## DATA LISTING

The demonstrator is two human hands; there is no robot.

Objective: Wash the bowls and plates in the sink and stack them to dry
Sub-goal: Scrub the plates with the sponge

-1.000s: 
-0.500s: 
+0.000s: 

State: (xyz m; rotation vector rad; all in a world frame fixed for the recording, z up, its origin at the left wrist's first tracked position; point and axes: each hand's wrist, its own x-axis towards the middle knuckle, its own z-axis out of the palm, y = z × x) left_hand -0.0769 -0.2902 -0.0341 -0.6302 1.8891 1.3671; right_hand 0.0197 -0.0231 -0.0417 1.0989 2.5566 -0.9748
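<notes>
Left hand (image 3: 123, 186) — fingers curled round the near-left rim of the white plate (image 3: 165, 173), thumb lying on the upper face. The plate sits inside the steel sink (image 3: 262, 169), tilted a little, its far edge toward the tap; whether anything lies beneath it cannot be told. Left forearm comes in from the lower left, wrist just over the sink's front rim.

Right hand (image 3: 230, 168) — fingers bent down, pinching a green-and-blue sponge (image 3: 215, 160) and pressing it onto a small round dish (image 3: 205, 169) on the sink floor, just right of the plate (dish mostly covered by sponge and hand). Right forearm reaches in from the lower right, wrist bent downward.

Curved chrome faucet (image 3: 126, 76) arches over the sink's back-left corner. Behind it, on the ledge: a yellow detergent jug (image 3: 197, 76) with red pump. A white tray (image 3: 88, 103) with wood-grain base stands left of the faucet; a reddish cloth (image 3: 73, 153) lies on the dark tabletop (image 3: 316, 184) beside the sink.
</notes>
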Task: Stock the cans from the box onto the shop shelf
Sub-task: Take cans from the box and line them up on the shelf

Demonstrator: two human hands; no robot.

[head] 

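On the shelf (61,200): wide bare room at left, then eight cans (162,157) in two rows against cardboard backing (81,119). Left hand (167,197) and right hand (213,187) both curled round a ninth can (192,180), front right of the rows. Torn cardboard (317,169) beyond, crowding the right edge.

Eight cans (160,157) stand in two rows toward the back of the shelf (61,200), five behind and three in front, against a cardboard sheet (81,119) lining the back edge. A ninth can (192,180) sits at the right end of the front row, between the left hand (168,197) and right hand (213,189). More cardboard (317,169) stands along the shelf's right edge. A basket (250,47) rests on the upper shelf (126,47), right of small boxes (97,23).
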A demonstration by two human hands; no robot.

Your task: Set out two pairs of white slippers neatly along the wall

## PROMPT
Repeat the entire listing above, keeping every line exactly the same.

## ANSWER TO THE EXERCISE
The demonstrator is two human hands; there is no robot.

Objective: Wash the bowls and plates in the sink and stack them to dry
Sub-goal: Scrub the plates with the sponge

-1.000s: 
-0.500s: 
+0.000s: 

State: (xyz m; rotation vector rad; all in a world frame fixed for the recording, z up, its origin at the left wrist's first tracked position; point and axes: each hand's wrist, its own x-axis towards the middle knuckle, its own z-axis out of the palm, y = z × x) left_hand -0.0769 -0.2902 -0.0341 -0.6302 1.8891 1.3671; right_hand 0.0197 -0.0231 -0.0417 1.0989 2.5566 -0.9748
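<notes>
Left hand (image 3: 123, 186) — fingers curled round the near-left rim of the white plate (image 3: 165, 173), thumb lying on the upper face. The plate sits inside the steel sink (image 3: 262, 169), tilted a little, its far edge toward the tap; whether anything lies beneath it cannot be told. Left forearm comes in from the lower left, wrist just over the sink's front rim.

Right hand (image 3: 230, 168) — fingers bent down, pinching a green-and-blue sponge (image 3: 215, 160) and pressing it onto a small round dish (image 3: 205, 169) on the sink floor, just right of the plate (dish mostly covered by sponge and hand). Right forearm reaches in from the lower right, wrist bent downward.

Curved chrome faucet (image 3: 126, 76) arches over the sink's back-left corner. Behind it, on the ledge: a yellow detergent jug (image 3: 197, 76) with red pump. A white tray (image 3: 88, 103) with wood-grain base stands left of the faucet; a reddish cloth (image 3: 73, 153) lies on the dark tabletop (image 3: 316, 184) beside the sink.
</notes>
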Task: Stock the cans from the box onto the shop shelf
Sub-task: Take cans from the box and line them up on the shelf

Demonstrator: two human hands; no robot.

[head] 

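On the shelf (61,200): wide bare room at left, then eight cans (162,157) in two rows against cardboard backing (81,119). Left hand (167,197) and right hand (213,187) both curled round a ninth can (192,180), front right of the rows. Torn cardboard (317,169) beyond, crowding the right edge.

Eight cans (160,157) stand in two rows toward the back of the shelf (61,200), five behind and three in front, against a cardboard sheet (81,119) lining the back edge. A ninth can (192,180) sits at the right end of the front row, between the left hand (168,197) and right hand (213,189). More cardboard (317,169) stands along the shelf's right edge. A basket (250,47) rests on the upper shelf (126,47), right of small boxes (97,23).
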A demonstration by two human hands; no robot.

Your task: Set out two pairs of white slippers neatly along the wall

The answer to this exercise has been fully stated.